● **Task item**:
The whole listing below is to be repeated without alteration.

● **Given data**:
-------------------------

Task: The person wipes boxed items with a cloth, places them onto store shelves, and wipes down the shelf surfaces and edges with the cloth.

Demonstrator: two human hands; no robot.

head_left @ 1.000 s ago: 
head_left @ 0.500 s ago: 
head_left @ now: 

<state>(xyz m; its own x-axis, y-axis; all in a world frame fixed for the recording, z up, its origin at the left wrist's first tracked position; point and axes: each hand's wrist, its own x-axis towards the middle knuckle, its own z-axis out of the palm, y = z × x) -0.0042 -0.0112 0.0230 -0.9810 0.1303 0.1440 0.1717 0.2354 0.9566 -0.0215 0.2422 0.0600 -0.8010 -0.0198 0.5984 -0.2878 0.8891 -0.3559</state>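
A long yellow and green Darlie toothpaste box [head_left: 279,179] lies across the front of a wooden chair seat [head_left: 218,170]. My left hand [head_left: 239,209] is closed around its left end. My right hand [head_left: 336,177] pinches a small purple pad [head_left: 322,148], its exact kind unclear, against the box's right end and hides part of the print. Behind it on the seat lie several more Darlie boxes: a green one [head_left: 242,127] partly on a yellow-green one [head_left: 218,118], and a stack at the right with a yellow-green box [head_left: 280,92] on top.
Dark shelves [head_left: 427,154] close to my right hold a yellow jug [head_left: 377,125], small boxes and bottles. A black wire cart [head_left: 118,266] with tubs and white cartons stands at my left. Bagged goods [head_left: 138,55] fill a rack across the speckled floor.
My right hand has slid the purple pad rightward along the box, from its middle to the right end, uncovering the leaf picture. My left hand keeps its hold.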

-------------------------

● **Exercise solution**:
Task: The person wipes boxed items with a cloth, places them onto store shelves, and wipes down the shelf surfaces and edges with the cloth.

Demonstrator: two human hands; no robot.

head_left @ 1.000 s ago: 
head_left @ 0.500 s ago: 
head_left @ now: 

<state>(xyz m; its own x-axis, y-axis; all in a world frame fixed for the recording, z up, its origin at the left wrist's first tracked position; point and axes: each hand's wrist, its own x-axis towards the middle knuckle, its own z-axis out of the palm, y = z × x) -0.0042 -0.0112 0.0230 -0.9810 0.1303 0.1440 0.1717 0.2354 0.9566 -0.0215 0.2422 0.0600 -0.8010 -0.0198 0.5984 -0.2878 0.8891 -0.3559</state>
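A long yellow and green Darlie toothpaste box [head_left: 279,179] lies across the front of a wooden chair seat [head_left: 218,170]. My left hand [head_left: 239,209] is closed around its left end. My right hand [head_left: 336,177] pinches a small purple pad [head_left: 322,148], its exact kind unclear, against the box's right end and hides part of the print. Behind it on the seat lie several more Darlie boxes: a green one [head_left: 242,127] partly on a yellow-green one [head_left: 218,118], and a stack at the right with a yellow-green box [head_left: 280,92] on top.
Dark shelves [head_left: 427,154] close to my right hold a yellow jug [head_left: 377,125], small boxes and bottles. A black wire cart [head_left: 118,266] with tubs and white cartons stands at my left. Bagged goods [head_left: 138,55] fill a rack across the speckled floor.
My right hand has slid the purple pad rightward along the box, from its middle to the right end, uncovering the leaf picture. My left hand keeps its hold.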

Besides this answer, the exercise requires nothing else.